While reading Weibel's "An introduction to homological algebra'', I've noticed that many properties of a module are characterized by the vanishing of some Tor or Ext. Fix a (commutative) ring $R$ and let $\textrm{Mod}_R$ denote the category of $R$-modules, then 2 easy examples of this phenomenon are given below.
$\bullet$ A module $B \in \textrm{Mod}_R$ is flat iff $\textrm{Tor}_1^R(A,B) = 0$ for all $A \in \textrm{Mod}_R$.
$\bullet$ The projective dimension of $A \in \textrm{Mod}_R$ is $\leq d$ iff $\textrm{Ext}_{R}^{d+1}(A,B) = 0$ for all $B \in \textrm{Mod}_R$ (there are analogous statements for flat/injective dimensions).
What other properties of modules can be characterized in this way? Is there a broader 'theme' dictating when these characterizations arise?
Edit: if the given condition can be interpreted as saying something about the geometry of $\textrm{Spec }(R)$, I'd be very interested in hearing it!
Best Answer
Some more examples:
You can sometimes also restrict the class of test-modules: For example, by Baer's criterion, a left $R$-module $M$ is injective if and only if $\text{Ext}^1_R(R/I,M)=0$ for all left ideals $I\lhd R$.
It interesting to note, however, that this is not possible for projective modules: It was shown by Trlifaj that it is consistent with $\textsf{ZFC+GCH}$ that no non-perfect ring has a 'test-module for projectivity'. This is due to the high asymmetry in the properties of module categories, or more generally Grothendieck categories: filtered colimits are required to be exact, but there's no similar requirement for limits.

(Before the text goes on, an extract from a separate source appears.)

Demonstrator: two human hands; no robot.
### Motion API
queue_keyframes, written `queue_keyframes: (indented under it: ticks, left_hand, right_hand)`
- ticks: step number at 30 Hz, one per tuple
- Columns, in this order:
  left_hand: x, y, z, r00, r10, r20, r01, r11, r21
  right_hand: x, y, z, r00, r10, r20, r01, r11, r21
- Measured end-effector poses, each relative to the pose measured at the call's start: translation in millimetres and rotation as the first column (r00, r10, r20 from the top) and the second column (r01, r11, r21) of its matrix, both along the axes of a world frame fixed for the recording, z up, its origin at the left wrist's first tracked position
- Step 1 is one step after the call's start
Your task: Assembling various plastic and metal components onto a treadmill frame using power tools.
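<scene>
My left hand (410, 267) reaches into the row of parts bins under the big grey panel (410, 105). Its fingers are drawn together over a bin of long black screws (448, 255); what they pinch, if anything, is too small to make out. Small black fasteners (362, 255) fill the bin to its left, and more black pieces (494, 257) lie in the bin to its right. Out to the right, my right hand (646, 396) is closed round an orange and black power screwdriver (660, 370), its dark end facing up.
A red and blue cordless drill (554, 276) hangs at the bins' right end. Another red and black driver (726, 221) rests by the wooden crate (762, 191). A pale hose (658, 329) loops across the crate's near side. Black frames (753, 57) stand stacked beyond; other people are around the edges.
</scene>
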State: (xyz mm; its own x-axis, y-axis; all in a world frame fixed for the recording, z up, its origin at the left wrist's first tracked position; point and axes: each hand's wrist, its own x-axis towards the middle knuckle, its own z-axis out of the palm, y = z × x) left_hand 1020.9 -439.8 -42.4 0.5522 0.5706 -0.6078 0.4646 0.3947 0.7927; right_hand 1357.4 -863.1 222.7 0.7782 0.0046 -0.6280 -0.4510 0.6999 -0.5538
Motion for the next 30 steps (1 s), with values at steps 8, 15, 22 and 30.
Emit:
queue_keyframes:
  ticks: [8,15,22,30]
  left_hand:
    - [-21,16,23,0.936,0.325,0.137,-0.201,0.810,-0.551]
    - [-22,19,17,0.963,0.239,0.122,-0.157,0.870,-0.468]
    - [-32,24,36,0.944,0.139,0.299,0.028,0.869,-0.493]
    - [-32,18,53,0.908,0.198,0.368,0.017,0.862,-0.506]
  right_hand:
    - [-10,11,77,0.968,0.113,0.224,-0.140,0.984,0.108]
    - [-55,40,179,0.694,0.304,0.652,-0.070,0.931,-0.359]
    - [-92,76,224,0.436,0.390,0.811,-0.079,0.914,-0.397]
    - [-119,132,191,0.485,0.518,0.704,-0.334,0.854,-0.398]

As a famous example, the Whitehead problem asks whether ${\mathbb Z}$ is a test-module for projectivity over ${\mathbb Z}$.
Over a Noetherian local ring $(R,{\mathfrak m})$ with residue field $k := R/{\mathfrak m}$, you can often restrict to considering $\text{Ext}$ or $\text{Tor}$ groups of an $R$-module with $k$. For example: the projective/flat dimension of a finitely generated $R$-module $M$ is the largest $n\geq 0$ such that $\text{Ext}^n_R(M,k)\neq 0$, and also the largest $n\geq 0$ such that $\text{Tor}_n^R(M,k)\neq 0$. Similarly, the injective dimension is the largest $n\geq 0$ such that $\text{Ext}^n_R(k,M)\neq 0$, and the depth is the smallest $n\geq 0$ such that $\text{Ext}^n_R(k,M)\neq 0$.

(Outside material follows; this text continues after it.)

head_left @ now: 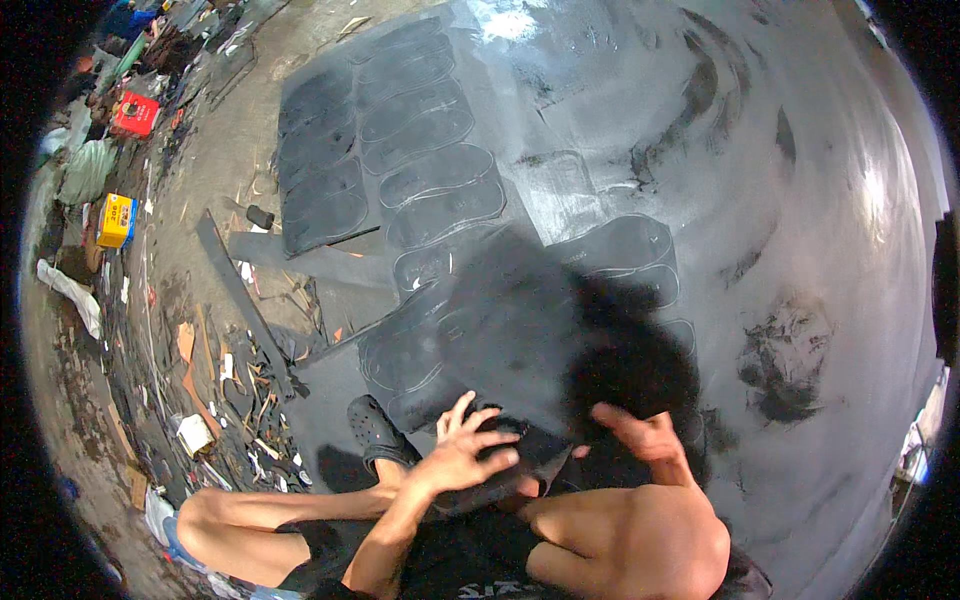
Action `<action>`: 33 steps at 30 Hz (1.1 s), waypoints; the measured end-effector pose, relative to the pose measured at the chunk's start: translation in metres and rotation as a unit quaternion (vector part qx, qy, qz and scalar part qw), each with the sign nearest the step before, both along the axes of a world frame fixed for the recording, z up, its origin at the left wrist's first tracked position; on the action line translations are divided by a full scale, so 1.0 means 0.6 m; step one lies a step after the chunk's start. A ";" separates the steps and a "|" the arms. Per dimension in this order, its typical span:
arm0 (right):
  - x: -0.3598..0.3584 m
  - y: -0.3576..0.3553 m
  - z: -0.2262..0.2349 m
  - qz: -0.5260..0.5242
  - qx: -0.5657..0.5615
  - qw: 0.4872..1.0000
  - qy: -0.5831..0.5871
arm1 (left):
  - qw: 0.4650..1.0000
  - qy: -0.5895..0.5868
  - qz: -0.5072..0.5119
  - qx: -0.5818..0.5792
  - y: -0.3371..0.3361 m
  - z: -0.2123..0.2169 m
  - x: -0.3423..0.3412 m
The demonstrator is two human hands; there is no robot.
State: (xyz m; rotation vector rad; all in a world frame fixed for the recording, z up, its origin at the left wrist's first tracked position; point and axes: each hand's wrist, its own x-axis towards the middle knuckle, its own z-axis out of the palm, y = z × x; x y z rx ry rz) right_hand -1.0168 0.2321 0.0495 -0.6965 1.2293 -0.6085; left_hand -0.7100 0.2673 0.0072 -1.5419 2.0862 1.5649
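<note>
A black sheet (405, 355) with pale sole outlines lies just beyond the person's left hand (465, 450), whose fingers are spread apart. The right hand (648, 437), right of the sheet, is blurred; whether its fingers grip anything cannot be told. Well left of the sheet, 2 boxes, 1 red box (136, 115) and 1 yellow box (117, 221), bear printing.

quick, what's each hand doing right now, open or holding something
Left hand: open, spread, nothing visibly held.
Right hand: blurred, can't tell if open or holding.
</note>
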 end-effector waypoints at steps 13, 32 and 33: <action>-0.050 -0.024 0.056 -0.381 -0.134 0.911 0.089 | 0.909 -0.073 0.142 -0.385 -0.471 -0.199 -0.074; -0.146 -0.442 -0.096 0.000 -0.267 0.914 0.306 | 0.769 0.358 0.530 0.004 -0.435 -0.136 -0.154; -0.154 -0.462 -0.116 0.039 -0.285 0.884 0.369 | 0.753 0.374 0.541 0.028 -0.435 -0.158 -0.166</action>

Many classes arise as the left- or right-orthogonal with respect to $\text{Ext}^1_R$ of another class. They are studied under the name of cotorsion pairs: A cotorsion pair is a pair $({\mathcal C},{\mathcal D})$ of classes of $R$-modules, say, such that ${\mathcal C} = {^{\perp}}{\mathcal D}$ and ${\mathcal D}={\mathcal C}^{\perp}$, where $(-)^{\perp}$ and ${^{\perp}}(-)$ denote right- and left-orthogonal with respect to $\text{Ext}^1_R$, respectively.